_Task brief_. Return every line of the listing below, unchanged, from its first line to the line holding "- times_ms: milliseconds", that line included.

..........

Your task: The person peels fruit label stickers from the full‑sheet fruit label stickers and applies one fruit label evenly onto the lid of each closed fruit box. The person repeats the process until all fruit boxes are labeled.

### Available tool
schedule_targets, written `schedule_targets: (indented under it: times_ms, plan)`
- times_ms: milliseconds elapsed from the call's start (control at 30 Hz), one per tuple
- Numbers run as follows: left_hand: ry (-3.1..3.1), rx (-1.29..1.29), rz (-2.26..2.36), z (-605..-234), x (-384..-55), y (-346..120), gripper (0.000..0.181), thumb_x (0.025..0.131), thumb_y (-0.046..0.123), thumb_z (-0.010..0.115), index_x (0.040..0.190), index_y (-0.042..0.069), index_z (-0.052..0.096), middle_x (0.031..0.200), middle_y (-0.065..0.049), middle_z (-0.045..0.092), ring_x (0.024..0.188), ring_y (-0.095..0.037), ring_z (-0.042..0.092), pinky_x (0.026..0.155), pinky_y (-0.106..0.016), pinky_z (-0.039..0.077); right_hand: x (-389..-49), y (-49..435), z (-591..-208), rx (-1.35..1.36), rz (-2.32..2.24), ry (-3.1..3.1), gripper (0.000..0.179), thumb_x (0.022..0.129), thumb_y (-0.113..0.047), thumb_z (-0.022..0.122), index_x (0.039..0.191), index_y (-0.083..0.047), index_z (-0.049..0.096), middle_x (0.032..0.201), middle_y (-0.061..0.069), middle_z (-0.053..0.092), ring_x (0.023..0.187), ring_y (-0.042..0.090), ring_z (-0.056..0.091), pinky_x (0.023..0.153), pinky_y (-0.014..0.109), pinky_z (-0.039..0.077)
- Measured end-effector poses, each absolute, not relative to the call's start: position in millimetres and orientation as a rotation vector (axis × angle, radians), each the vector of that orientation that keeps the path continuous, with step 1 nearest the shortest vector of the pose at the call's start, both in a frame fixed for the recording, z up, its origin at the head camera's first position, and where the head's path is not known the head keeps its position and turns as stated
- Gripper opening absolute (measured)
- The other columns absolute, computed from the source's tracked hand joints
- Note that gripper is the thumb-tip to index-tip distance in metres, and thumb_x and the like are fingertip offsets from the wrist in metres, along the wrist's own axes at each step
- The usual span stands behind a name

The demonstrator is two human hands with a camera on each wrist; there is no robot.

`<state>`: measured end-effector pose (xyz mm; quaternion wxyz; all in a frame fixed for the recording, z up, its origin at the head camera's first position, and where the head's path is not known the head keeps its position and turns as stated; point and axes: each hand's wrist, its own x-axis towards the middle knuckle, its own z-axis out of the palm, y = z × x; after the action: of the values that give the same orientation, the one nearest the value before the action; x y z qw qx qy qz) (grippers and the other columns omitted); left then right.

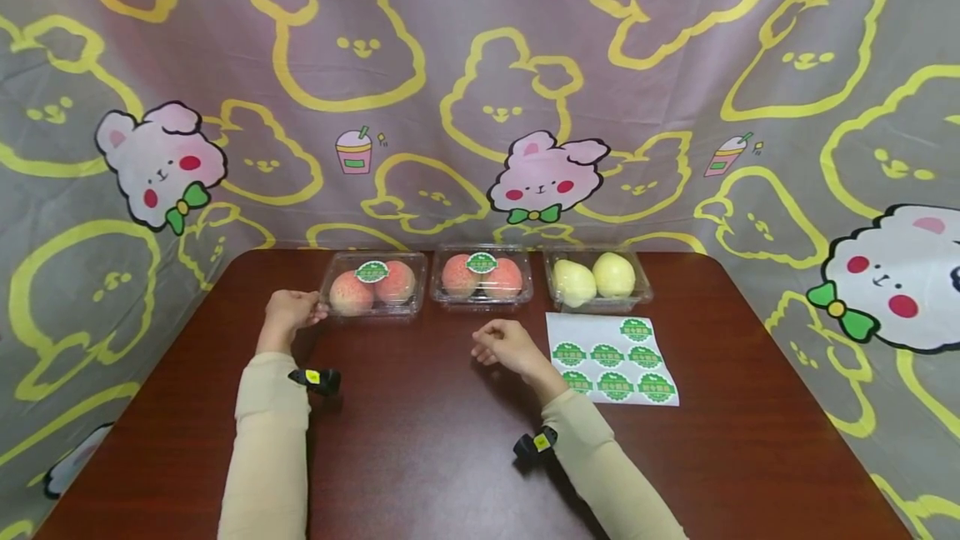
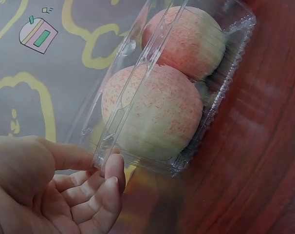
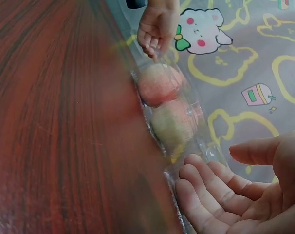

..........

_Written reply_.
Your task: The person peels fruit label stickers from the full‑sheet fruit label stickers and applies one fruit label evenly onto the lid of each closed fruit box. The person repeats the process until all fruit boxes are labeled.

### Available tool
schedule_targets, written `schedule_targets: (indented under it: times_ms, plan)`
- times_ms: milliseconds elapsed from the call's start (control at 30 Hz), one per tuple

Output is finished, and nothing else is required.